Meditations in Ecclesiastes : 29 : A Time for Silence or Speaking
Eccles 3:7 a time to be silent and a time to speak
I was at a barbecue, attended by about forty people I think, and I stood there at one point and looked around at the chattering that was going on. In some cases it was one to one, in other cases groups of three, four or five. One of the thing human beings do is talk – and talk a lot. Talking is the way we express relationship. It may be the very tentative opening words with a stranger, but even there we are seeing is some form of basic relationship can be formed, even for a few minutes. It may be the catching up on the news with someone you haven’t seen for a long time; you are re-establishing the relationship you have, distant though it often may be. With others it may be just the ordinary, every-day type of chatter, but talking goes on wherever there are relationships between human beings. We talk because we know things and we want others to know them as well. We talk because we don’t know things and we want to find out.
Today’s verse has an almost ominous feel to it. There are times when it is better to keep your mouth shut and times when you need to speak out. I think standing before God is often a time when it is best to keep quiet. I know that at the times in life when I have been most aware of the holy presence of God, I just wanted to keep quiet. Speaking words would have spoilt the sense of beauty and wonder that was there.
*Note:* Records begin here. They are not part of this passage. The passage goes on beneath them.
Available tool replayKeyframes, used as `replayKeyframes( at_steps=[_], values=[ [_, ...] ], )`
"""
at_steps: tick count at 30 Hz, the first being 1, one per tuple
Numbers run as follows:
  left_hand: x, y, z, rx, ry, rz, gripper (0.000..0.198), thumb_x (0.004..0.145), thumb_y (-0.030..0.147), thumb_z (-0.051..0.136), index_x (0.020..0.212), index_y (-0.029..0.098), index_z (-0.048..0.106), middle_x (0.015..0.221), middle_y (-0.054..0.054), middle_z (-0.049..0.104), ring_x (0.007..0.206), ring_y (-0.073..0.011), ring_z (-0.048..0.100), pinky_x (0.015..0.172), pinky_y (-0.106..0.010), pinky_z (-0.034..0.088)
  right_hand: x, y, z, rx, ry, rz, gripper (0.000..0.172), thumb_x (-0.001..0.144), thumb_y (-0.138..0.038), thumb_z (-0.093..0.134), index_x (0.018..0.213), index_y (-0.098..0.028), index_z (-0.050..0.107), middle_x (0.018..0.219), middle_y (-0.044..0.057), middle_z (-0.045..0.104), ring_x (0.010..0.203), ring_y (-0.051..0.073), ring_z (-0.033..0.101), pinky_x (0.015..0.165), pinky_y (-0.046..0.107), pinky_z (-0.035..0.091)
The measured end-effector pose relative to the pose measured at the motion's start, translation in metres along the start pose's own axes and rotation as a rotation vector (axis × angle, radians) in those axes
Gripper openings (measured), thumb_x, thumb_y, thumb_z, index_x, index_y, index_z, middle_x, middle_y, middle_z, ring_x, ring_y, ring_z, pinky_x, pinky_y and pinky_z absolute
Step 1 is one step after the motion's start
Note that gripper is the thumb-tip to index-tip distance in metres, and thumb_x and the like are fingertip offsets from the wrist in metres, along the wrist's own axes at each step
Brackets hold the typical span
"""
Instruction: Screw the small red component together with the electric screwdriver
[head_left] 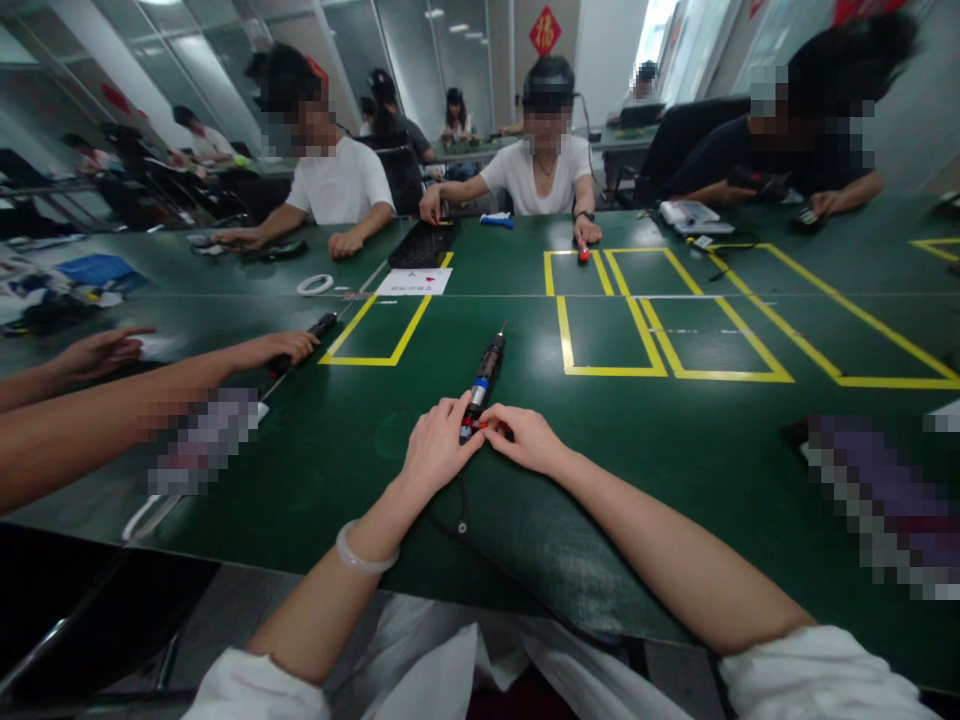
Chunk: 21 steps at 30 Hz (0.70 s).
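Note:
An electric screwdriver [489, 365] with a dark body and a blue and silver band lies on the green table, its thin bit pointing away from me. My left hand [441, 445] is closed around its rear part from the left side. From the right, my right hand [529, 438] pinches near a small red part [475, 423] at the screwdriver's rear end. The fingers partly hide that part, so its exact kind does not show. A thin black cord [463, 500] with a small ring runs from beneath my hands towards the table's front edge.
Yellow tape frames [611, 371] mark the green table [675, 480]. On the left, a co-worker's hand [289, 348] rests on a black tool. Opposite, another person's hand [587, 229] touches a red-tipped object [583, 252]. A white tape roll [315, 285] and a paper sheet [414, 282] lie farther back.

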<state>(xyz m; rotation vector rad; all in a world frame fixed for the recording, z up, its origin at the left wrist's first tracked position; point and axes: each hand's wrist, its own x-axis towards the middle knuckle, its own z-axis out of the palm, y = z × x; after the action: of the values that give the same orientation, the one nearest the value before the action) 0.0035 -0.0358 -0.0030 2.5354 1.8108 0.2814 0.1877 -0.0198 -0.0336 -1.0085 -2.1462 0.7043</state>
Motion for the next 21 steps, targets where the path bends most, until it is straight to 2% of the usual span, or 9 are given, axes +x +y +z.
replayKeyframes(
  at_steps=[11,21],
  values=[
    [0.002,-0.001,-0.003,-0.014,-0.025,0.003,0.061,0.092,0.052,0.042,0.144,0.021,0.037,0.117,-0.011,0.056,0.101,-0.0252,0.057,0.083,-0.035,0.044,-0.001,0.001,0.0,-0.002,-0.013,-0.007,0.016,0.088,-0.019,0.056,0.104,-0.021,0.06,0.083,0.0,0.067,0.072,0.013,0.061,0.07,0.024,0.046],
    [0.009,-0.028,-0.011,-0.028,-0.1,0.067,0.065,0.091,0.058,0.04,0.147,0.026,0.033,0.117,-0.01,0.054,0.104,-0.025,0.058,0.085,-0.035,0.045,-0.002,0.0,0.001,-0.005,-0.006,-0.022,0.02,0.088,-0.018,0.055,0.106,-0.02,0.062,0.08,0.0,0.065,0.072,0.013,0.06,0.071,0.024,0.045]
  ],
)
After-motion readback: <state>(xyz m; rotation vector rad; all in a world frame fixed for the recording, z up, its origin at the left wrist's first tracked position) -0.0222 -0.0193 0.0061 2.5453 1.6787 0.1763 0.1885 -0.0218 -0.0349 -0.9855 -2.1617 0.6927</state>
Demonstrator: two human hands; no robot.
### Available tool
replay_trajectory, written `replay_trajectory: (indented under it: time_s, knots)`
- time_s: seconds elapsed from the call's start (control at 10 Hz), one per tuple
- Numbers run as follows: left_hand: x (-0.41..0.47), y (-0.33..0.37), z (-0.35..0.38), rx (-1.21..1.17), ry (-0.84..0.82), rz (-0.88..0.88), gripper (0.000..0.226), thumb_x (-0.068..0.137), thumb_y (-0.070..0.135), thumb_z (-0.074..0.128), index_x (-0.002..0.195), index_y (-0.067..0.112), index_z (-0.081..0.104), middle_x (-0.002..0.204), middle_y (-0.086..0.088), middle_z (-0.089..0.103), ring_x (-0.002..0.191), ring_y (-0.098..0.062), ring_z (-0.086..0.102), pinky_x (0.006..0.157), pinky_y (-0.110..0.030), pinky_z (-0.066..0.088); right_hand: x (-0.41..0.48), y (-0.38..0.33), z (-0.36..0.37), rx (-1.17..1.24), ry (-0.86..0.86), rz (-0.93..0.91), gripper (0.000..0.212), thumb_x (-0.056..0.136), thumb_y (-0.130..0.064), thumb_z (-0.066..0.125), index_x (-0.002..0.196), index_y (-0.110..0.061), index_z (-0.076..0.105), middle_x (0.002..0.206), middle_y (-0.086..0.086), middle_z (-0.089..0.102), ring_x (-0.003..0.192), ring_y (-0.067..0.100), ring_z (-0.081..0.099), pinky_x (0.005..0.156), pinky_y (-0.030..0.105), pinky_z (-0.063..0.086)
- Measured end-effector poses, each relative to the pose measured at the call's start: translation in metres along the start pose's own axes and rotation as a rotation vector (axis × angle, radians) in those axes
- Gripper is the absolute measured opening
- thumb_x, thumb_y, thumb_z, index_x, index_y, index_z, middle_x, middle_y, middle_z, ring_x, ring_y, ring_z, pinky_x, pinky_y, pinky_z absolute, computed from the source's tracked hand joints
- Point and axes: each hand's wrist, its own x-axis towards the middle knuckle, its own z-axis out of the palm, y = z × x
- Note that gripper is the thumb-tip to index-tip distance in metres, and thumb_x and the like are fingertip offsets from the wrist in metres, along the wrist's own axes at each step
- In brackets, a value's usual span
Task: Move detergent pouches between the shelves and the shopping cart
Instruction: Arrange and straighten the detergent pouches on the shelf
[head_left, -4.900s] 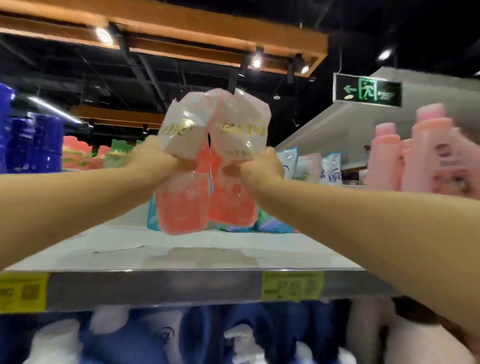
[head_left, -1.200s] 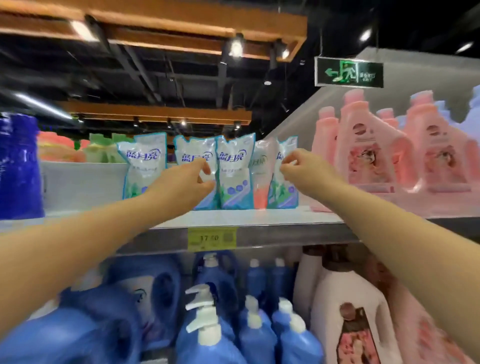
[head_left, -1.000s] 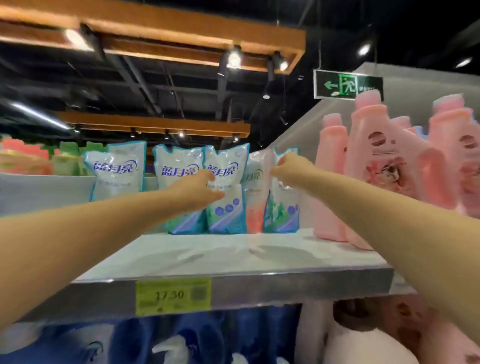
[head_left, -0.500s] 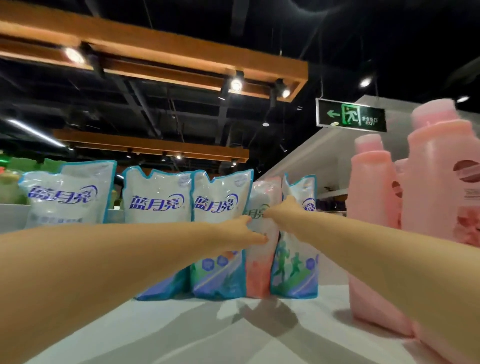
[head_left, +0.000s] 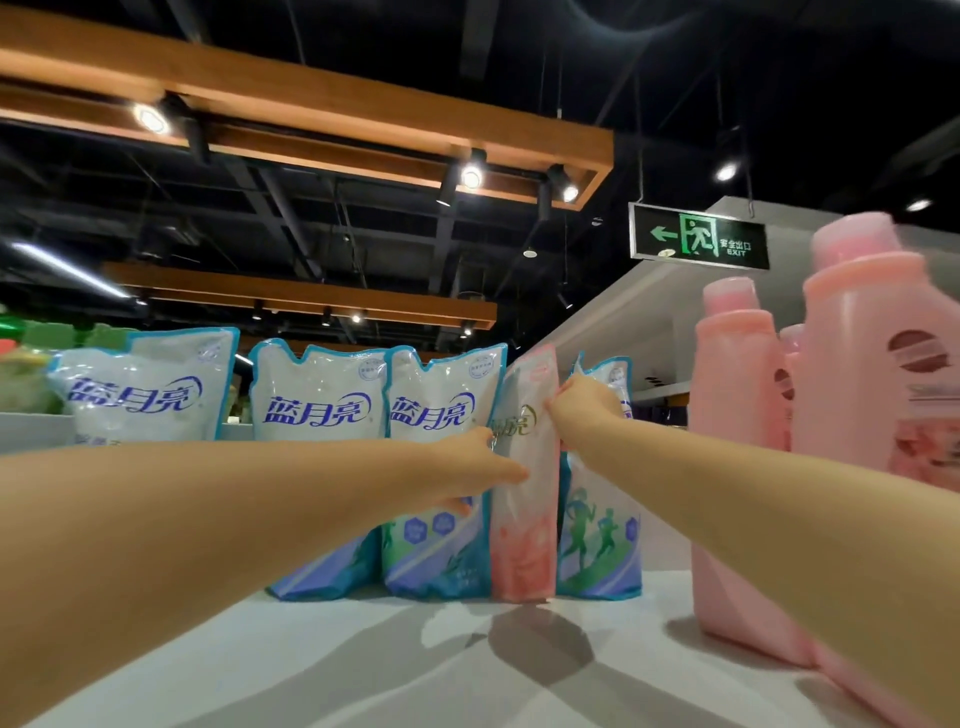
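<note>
The pale grey shelf top (head_left: 363, 665) runs under both forearms and carries everything the hands reach for; beyond it a dark ceiling with wooden beams (head_left: 322, 109) and spotlights rises over the store, and a green exit sign (head_left: 698, 236) hangs above and to the right of the right hand. No shopping cart is in view.

To the right of the right hand (head_left: 584, 402) stand tall pink plastic detergent bottles (head_left: 862, 374), packed close together near the shelf edge. To the left of the left hand (head_left: 475, 465) a row of white-and-blue detergent pouches (head_left: 317, 415) stands upright and shoulder to shoulder, which probably keeps the soft packs from slumping.

Between the two hands is the slim pink-and-white detergent pouch (head_left: 524, 499), upright on the shelf and wedged between a blue pouch on its left and the blue-and-green pouch with running figures (head_left: 597, 540) on its right. The left hand is partly open, fingertips laid against the pink pouch's left edge at mid-height. The right hand pinches or presses the upper right edge; whether its fingers actually close around the film cannot be told. Working from both sides suits a floppy pack squeezed in a tight gap. I judge the hands are either seating it in the row or starting to draw it out; which one cannot be told.
</note>
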Motion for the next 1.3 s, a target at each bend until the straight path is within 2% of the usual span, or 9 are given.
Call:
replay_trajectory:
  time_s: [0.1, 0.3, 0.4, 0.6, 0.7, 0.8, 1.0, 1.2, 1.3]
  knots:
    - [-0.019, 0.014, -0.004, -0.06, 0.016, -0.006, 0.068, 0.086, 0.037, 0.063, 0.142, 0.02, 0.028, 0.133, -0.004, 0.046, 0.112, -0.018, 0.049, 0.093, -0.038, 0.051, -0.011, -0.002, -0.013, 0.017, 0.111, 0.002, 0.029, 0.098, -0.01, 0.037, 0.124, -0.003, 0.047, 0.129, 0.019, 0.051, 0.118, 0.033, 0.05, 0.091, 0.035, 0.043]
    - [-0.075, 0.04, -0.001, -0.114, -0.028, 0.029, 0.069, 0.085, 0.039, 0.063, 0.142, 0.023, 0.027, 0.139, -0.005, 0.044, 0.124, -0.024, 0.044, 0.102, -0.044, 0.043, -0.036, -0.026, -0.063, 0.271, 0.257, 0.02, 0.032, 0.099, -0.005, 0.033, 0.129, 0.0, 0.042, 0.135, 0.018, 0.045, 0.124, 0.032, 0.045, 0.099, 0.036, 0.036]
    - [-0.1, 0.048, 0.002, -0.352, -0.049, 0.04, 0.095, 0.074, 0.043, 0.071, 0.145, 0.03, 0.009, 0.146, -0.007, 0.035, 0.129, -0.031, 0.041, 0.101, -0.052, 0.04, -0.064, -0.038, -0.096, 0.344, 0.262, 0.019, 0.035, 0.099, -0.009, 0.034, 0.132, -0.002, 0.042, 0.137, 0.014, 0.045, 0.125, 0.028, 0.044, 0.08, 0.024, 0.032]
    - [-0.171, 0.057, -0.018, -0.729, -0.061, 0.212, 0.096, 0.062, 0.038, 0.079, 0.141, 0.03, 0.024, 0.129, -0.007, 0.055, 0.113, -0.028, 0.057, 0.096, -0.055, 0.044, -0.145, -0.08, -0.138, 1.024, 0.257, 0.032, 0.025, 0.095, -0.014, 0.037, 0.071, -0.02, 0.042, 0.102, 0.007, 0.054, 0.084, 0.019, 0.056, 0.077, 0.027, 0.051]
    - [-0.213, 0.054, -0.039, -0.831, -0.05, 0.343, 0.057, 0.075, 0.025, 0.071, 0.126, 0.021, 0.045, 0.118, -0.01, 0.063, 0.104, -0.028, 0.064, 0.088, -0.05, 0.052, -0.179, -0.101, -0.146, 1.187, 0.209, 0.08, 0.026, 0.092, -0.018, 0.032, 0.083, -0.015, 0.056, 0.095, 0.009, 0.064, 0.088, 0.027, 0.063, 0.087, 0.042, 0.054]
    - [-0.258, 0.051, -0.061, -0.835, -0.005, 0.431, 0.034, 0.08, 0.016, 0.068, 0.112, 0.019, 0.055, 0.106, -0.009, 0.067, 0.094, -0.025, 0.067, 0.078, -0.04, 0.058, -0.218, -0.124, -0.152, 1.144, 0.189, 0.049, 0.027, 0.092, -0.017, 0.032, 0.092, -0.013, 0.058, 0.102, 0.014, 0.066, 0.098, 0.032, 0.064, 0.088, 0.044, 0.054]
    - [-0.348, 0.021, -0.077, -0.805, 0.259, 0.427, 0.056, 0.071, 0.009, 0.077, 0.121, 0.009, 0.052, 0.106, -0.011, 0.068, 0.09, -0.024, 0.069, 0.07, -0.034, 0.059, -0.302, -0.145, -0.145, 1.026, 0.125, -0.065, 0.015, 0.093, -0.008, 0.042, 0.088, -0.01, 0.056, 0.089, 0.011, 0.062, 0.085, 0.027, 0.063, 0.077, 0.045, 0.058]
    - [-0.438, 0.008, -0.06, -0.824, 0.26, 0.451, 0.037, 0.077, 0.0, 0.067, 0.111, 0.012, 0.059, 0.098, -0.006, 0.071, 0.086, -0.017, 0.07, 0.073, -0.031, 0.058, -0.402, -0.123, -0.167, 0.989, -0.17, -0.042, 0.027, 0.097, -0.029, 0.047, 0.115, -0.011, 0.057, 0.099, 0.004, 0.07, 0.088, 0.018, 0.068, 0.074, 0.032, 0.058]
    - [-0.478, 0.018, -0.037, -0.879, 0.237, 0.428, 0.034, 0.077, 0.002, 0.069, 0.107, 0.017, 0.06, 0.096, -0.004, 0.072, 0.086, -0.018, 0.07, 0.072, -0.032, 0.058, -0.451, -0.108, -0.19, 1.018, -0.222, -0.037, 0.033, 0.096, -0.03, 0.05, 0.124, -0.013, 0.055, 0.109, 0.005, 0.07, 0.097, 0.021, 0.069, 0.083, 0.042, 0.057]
When Isaiah saw the Lord his first response was an indication of the awareness of the sinfulness of his mouth: “Woe to me!” I cried. “I am ruined! For I am a man of unclean lips, and I live among a people of unclean lips, and my eyes have seen the King, the LORD Almighty.” (Isa 6:5). I always like Ezekiel’s wisdom in saying the least possible when the Lord asked him if the valley of dry bones could live: “He asked me, “Son of man, can these bones live?” I said, “O Sovereign LORD, you alone know.” (Ezek 37:3). Smart move, Ezekiel.
Solomon understood this as well: “A man of knowledge uses words with restraint.” (Prov 17:27). The more you know the more you realise how much you don’t know. Elsewhere he said, “When words are many, sin is not absent, but he who holds his tongue is wise.” (Prov 10:19). Be careful, our words may either reveal what we’re like on the inside or they may lead us into sin by speaking wrongly. James understood this: “Everyone should be quick to listen, slow to speak.” (Jas 1:19)
One of the dangers of being a Christian is that we so often forget these warnings and feel we have all the answers and so we impose those answers on all we come across. The trouble is that they may not be ready yet to receive them. Jesus taught, “Do not give dogs what is sacred; do not throw your pearls to pigs. If you do, they may trample them under their feet, and then turn and tear you to pieces.” (Mt 7:6) I understand that to mean, don’t pour out wonderful things of God to those who mock and deride and just haven’t got open hearts. If someone walked up to you and said, “I’m a communist,” or “I’m a Jehovah’s Witness,” we would immediately think, “Why are they saying that? They must want to impose on me their viewpoint of life.” Yet that is how many Christians act and speak. Yes, we do have the most wonderful news the world can receive, but are they ready to receive it.
If you’re an evangelist you’ll just scatter the seed of the Gospel anyway and your grace can cope with the rejection of many. For most of us, with our next door neighbour or the person we work with, our call is first to “let your light shine before men, that they may see your good deeds,” (Mt 5:16) so that they will ask you about why you are like you are: “Always be prepared to give an answer to everyone who asks you to give the reason for the hope that you have.” (1 Pet 3:15) but even then, “But do this with gentleness and respect,” so you keep the door open for further conversation if they are not ready to go far now. Peter was obviously very much aware of this, perhaps because the Gospels so often record him opening his mouth rashly. Is this why he speaks to wives: “Wives, in the same way be submissive to your husbands so that, if any of them do not believe the word, they may be won over without words by the behavior of their wives, when they see the purity and reverence of your lives.” (1 Pet 3:1,2). Somebody once said something like, “Preach the Gospel at all times. Use words if you have to.”
For most of us, speaking out the Gospel is not so much a case of ‘when’ but ‘how’. We are always to be bearers of the truth, always to be witnesses to Jesus (Acts 1:8) but it is knowing how to say it. A brash and arrogant speaking the truth simply creates hostility. That’s why Peter spoke of doing it with gentleness and respect. Perhaps this is another of those times when we need to shoot up an instant prayer, “Lord, please give me wisdom, show me what to say” (Jas 1:5). Jesus taught, “do not worry about how you will defend yourselves or what you will say, for the Holy Spirit will teach you at that time what you should say.” (Lk 12:11,12). There is so much more that could be said about when to speak and when to remain silent, but we will have to rest with this for now.